EXERCISE GOAL - From the data underneath, reproduce exactly the stretch that begins at the line with "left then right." and ends after the line with "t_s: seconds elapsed".

───── SUPPLIED MATERIAL

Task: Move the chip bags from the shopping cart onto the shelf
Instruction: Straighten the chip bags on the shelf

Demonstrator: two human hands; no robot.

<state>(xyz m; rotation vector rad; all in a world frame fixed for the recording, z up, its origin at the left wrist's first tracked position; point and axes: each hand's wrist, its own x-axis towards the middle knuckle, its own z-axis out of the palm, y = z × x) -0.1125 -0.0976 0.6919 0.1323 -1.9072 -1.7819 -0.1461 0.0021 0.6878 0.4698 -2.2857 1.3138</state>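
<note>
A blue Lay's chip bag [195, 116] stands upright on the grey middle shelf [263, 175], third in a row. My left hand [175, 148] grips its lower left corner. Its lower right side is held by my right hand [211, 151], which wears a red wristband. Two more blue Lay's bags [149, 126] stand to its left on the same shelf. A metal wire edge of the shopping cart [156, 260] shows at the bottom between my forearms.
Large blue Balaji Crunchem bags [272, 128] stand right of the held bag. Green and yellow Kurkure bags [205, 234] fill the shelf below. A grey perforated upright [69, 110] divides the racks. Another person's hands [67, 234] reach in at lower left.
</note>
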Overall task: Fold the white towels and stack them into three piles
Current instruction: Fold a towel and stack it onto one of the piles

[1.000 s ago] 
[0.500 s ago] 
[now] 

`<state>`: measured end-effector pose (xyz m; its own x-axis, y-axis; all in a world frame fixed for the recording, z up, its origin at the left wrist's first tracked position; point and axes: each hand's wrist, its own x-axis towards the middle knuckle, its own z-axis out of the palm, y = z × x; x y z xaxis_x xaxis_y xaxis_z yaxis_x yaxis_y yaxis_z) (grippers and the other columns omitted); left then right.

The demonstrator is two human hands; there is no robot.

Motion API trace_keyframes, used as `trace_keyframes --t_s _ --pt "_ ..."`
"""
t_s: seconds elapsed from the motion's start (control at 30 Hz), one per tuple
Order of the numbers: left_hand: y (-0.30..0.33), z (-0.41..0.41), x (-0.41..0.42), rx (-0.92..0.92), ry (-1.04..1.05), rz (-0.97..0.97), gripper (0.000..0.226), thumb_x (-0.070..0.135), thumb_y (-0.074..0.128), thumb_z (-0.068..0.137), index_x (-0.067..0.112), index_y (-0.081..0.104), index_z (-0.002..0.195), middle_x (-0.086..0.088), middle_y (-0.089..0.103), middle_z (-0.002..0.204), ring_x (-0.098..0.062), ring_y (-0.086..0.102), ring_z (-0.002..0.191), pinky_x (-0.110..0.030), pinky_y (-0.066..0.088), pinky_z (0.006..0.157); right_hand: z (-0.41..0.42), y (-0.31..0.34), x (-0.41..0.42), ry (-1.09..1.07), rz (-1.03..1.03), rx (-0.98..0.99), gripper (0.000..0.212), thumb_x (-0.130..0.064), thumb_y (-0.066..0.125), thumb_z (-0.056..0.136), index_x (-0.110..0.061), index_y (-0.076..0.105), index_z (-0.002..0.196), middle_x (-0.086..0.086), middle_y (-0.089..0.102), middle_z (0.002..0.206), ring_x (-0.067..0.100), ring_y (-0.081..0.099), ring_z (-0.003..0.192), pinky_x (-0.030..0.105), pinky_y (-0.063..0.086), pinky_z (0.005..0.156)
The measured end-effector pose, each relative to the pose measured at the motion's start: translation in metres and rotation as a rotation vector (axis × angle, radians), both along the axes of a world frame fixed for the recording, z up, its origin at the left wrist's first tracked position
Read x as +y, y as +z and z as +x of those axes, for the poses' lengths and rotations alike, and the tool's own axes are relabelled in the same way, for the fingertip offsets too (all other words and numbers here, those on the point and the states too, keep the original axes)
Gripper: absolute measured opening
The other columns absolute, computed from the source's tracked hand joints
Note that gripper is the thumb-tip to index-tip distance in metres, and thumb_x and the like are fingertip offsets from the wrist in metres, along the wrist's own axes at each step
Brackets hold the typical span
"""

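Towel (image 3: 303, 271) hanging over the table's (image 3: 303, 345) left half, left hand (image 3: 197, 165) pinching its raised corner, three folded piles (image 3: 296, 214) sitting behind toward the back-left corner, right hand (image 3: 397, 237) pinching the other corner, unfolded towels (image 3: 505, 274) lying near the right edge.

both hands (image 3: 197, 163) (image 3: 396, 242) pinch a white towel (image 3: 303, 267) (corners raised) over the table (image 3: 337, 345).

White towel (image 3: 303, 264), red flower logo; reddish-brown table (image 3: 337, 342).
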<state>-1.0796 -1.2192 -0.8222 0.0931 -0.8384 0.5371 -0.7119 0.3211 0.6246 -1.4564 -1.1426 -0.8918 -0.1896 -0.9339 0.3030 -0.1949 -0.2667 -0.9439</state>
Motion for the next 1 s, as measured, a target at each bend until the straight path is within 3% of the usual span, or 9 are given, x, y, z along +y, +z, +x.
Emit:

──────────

WRITTEN RESPONSE -
`<state>`: measured end-effector pose (xyz m; its own x-axis, y-axis; all in a world frame fixed for the recording, z up, its origin at the left wrist's first tracked position; point and axes: each hand's wrist, its own x-axis towards the middle knuckle, its own z-axis out of the palm, y = z × x; x y z xaxis_x xaxis_y xaxis_z yaxis_x yaxis_y yaxis_z) (grippers and the other columns omitted); left then right.

The demonstrator is two human hands; there is no robot.

Motion API trace_keyframes, used as `trace_keyframes --t_s _ --pt "_ ..."`
"""
t_s: seconds elapsed from the motion's start (control at 30 Hz), one per tuple

The exercise has been answered completely.